Старинное и смешное профессиональное выражение связистов: «С вами будет разговаривать Марс». Как будто действительно со мной собирается разговаривать планета.
До двенадцати осталось почти пять часов, но я не отходил ни на шаг от приближателя. Кто хочет разговаривать со мной? Таня? Едва ли. Скорее всего кто-нибудь из моих бывших одноклассников, работавших на Марсе, — Борис Заметнов или Рудольф Арбатов.
Сердце билось тревожно и радостно. Я то и дело с нетерпением смотрел на часы, и когда стрелки подошли, наконец, к цифре «12», я включил приближатель.
Сначала послышалась тихая мелодия, звук скрипки и голос флейты. В следующее мгновение ощущение бесконечности охватило меня. Возникло космическое пространство, а на его фоне смеющееся лицо Тани. Она была здесь, рядом со мной, и одновременно там, у себя на Марсе.
— Мика, это ты? Я давно не видела тебя, — окликнул меня Танин голос. — Что же ты молчишь? Сейчас я тебя вижу. Ты совсем мало изменился, чуточку повзрослел. Ты слышишь меня?
— Слышу и вижу. Что ты там делаешь на Марсе?
— Работаю в молодежной бригаде. Мы создаем на Марсе атмосферу и биосферу, слышишь, Мика? Мы хотим, чтобы Марс стал таким же молодым и прекрасным, как Земля… Чтобы там дышалось легко, как в садах возле Лесного Эха.
— А когда мы встретимся, Таня?
Это сказал не мой голос, это крикнуло все мое существо, рванувшееся к Тане и остановленное пространством.
— Через несколько лет, Мика. А что делаешь ты?
— Изучаю память.
— Изучая память, не забывай обо мне. — Это были последние слова, которые долетели до меня. Время истекло, и Таня исчезла.

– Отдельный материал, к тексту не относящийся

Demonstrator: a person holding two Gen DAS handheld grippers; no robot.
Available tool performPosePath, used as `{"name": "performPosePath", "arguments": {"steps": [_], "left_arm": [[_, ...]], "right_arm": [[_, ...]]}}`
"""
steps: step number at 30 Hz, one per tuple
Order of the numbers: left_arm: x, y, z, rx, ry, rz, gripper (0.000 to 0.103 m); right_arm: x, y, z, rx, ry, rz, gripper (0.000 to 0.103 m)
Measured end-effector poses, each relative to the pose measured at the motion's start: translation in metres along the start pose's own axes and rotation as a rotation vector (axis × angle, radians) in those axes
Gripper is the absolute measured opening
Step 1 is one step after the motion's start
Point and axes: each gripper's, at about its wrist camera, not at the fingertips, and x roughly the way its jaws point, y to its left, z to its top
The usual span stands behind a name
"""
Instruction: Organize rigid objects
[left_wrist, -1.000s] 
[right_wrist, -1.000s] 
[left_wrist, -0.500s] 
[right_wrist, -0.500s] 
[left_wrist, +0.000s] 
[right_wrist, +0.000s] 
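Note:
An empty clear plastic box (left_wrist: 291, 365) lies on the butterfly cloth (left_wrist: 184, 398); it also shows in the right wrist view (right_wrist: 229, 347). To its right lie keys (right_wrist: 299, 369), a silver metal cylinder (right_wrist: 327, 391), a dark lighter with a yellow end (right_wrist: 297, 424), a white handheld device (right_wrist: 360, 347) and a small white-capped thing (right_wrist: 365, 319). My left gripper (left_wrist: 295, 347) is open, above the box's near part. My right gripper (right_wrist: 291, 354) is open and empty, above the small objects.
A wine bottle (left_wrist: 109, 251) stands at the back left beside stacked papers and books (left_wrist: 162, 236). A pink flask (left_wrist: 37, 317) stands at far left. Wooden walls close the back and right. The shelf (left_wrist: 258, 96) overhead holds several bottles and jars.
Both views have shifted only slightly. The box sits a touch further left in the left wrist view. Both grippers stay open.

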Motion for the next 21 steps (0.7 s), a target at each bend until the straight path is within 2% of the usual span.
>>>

Эту ночь я не спал, а думал о Тане и об атмосфере, которую создавали на Марсе люди, посланные туда коммунистическим обществом Земли.
И я старался представить себе Марс без биосферы, таким, каким он выглядел в рассказе Володи, чью «память» записала Марина Вербова. Я старался представить себе это, чтобы понять и оценить то, что делали Таня и ее друзья.